■ What needs to be done
A faithful, complete transcription of the listing is required.

■ Data extract
● ● ● ●
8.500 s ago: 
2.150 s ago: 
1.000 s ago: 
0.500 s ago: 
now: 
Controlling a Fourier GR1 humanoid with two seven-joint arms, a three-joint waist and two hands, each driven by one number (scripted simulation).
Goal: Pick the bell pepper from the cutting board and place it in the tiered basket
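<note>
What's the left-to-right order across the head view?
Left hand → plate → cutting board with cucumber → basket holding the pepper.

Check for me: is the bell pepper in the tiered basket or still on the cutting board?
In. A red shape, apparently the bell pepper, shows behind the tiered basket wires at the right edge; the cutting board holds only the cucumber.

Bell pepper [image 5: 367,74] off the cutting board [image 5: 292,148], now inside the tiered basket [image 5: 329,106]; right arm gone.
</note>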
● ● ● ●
■ Answer for the task
8.500 s ago: 
2.150 s ago: 
1.000 s ago: 
0.500 s ago: 
now: 
Controlling a Fourier GR1 humanoid with two seven-joint arms, a three-joint waist and two hands, each driven by one number (scripted simulation).
Goal: Pick the bell pepper from the cutting board and place it in the tiered basket
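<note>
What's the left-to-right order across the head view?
Left hand → plate → cutting board with cucumber → basket holding the pepper.

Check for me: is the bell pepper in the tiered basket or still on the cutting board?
In. A red shape, apparently the bell pepper, shows behind the tiered basket wires at the right edge; the cutting board holds only the cucumber.

Bell pepper [image 5: 367,74] off the cutting board [image 5: 292,148], now inside the tiered basket [image 5: 329,106]; right arm gone.
</note>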

Nothing further is needed for the answer.